Neutron Stars And Nuclear Pasta

When stars get old the explode into supernovas and then collapse back in on themselves. Some stars are big enough to collapse all the way into a black hole, while some stars are too small and instead collapse into faint white dwarfs. Others are just the right size so instead of turning into a black hole or a white dwarf, they will shed their protons and electrons and collapse into an extremely dense composed almost entirely of neutrons. Neutrons stars are extremely dense, so much so that a single teaspoon-sized bit would weigh 900 times more than the Great Pyramid of Giza. The average density of a neutron star is about 3.7–5.9×1017 kg/m3. Neutrons stars are the densest known kind of star, except for hypothetical stars made from quark-gluon plasma.

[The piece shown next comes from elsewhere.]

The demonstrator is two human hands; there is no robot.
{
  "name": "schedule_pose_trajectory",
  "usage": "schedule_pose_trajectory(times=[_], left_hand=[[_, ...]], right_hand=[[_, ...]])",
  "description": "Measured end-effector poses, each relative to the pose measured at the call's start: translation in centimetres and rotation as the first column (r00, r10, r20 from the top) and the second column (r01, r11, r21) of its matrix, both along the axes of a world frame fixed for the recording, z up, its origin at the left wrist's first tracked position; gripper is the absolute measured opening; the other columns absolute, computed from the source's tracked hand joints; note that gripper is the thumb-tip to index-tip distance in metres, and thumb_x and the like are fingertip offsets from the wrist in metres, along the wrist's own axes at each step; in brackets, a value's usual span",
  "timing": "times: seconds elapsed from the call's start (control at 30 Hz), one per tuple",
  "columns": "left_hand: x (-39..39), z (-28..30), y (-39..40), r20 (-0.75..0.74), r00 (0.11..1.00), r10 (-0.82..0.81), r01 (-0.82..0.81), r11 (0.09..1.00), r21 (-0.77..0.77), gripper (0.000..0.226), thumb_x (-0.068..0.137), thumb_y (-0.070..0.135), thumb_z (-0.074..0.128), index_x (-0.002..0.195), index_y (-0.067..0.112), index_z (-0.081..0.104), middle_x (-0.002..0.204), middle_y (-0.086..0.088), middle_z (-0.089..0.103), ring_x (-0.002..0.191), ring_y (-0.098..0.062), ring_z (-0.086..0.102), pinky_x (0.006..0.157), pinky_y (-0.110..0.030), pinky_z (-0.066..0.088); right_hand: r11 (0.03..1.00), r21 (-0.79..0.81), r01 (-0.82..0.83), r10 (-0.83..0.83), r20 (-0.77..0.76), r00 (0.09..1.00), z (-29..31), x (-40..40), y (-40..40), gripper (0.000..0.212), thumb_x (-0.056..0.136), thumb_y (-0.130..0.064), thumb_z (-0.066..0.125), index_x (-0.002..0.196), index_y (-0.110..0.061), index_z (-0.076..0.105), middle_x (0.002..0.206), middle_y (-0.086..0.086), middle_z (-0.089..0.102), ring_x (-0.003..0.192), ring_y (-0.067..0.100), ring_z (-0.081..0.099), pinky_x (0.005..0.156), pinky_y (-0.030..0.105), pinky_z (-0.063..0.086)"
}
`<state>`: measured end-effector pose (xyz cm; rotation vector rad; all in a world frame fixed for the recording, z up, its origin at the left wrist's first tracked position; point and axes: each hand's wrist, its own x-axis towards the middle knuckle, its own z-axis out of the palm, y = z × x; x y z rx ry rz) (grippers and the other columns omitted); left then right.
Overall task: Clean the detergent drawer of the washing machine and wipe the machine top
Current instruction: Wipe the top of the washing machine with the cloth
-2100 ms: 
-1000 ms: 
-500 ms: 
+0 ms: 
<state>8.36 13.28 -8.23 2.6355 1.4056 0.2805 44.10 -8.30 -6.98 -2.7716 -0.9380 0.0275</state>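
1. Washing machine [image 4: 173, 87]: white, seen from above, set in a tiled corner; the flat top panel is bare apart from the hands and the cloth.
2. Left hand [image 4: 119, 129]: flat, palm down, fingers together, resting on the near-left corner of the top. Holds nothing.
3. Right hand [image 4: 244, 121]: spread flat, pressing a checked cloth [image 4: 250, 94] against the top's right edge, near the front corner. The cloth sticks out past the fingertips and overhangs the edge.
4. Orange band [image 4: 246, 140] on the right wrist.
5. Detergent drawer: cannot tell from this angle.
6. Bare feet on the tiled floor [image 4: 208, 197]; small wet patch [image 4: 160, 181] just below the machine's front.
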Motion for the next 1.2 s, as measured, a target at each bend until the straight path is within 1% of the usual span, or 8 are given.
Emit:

The neutrons in neutron stars are as close to one another as the particles in an atomic nucleus of ordinary matter. at the surface, neutrons tend to arrange themselves in a relatively orderly and periodic lattice structure. However, deep inside the star, the pressure and gravity press the neutrons even closer together, causing chains of neutrons to arrange in complex shapes called nuclear pasta. Previous computer simulations have modeled the crust of the neutrons star as a more or less isotropic lattice of particles. The current study is an attempt to understand the dynamics of theses nuclear pasta, specifically how they shift under the surface and produce high energy tectonic behavior in neutron stars.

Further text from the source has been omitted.